5 鳥と獣との区別はどこにあるか 羽の有無(■■)、卵を生むと否、子に乳を与へると否、毛と羽毛等により。
6 鳥と魚 水に居ると空を飛ぶと、羽のあると、鰭(ひれ)のあると(水中にも鳥あり、魚にも飛ぶものがある)
7 獣と魚 卵と子育、冷血と温血、(鯨の如きものもある)
8 蟲と魚
9 土着の鳥と渡り鳥
10 動物と自然美 鳥や獣や其他の動物が居るために如何に我等が心目を楽しませるか。相当に愛してやらねばならぬ。

郷土の動物

 獣類 森林は今や年と共に其の下枝を払ひ落葉を掻き集むるなどして其の間に獣類の棲息を断つやうになったが、最も多いのが兎(うさぎ)で狐(きつね)、貂(てん)、狸(たぬき)、鼬(いたち)、狐獺(水獺、かわうそ)等である。そして猿(さる)、猪(いのしいし)、鹿(しか)、青鹿(あおしし、カモシカ)等は之れを見ることは出来ぬ。

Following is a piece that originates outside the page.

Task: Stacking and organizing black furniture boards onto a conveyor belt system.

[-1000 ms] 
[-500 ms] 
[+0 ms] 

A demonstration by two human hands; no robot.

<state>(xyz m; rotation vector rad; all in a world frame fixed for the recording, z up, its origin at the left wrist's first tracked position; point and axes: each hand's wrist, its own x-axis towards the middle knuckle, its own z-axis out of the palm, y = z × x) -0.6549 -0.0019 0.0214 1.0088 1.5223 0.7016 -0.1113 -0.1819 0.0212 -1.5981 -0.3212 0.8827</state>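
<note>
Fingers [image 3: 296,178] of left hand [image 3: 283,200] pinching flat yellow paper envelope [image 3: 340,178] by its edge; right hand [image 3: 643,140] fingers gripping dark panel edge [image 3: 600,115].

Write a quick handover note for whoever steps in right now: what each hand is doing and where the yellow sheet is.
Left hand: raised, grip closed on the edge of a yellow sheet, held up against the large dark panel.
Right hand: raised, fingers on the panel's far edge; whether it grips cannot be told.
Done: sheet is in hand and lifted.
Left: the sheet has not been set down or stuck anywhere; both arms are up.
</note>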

 鳥類 あまり多からず雀(すずめ)、鶉(うずら)、鴨(かも)、山鳥(やまどり)、鳩(はと)、雉子(きじ)、懸巣(かけす)、百舌(もず)、鶫(ツグミ)、頬白(ほおじろ)、鳧(鵆、ちどり)等其の他の小鳥にすぎぬ。

 家畜、家禽 には牛(三頭)馬(一九三頭)豚(一〇)家兎(いえうさぎ)(一八頭)鶏(二一一二羽)犬(二〇頭)猫(二〇〇頭)等である。(括弧内の数字は明治四十三年七郷村現在)

 魚族 鯉(こい)、鮒(ふな)、鱒(ます)、鱣(おいかわ、はや、くき、うぐい)、鯰(なまず)等である。

 爬蟲類(はちゅうるい) ヤマカガシ、アヲダイシャウ、ツチムグリ、蜥蜴(とかげ)の類は最も多い。毒蛇はマムシの多く生息するだけである。

 其の他の動物 節足類、両棲類、軟体動物等から腔腸(原始)動物に至るまで温帯に棲息する普通のものは大抵居る。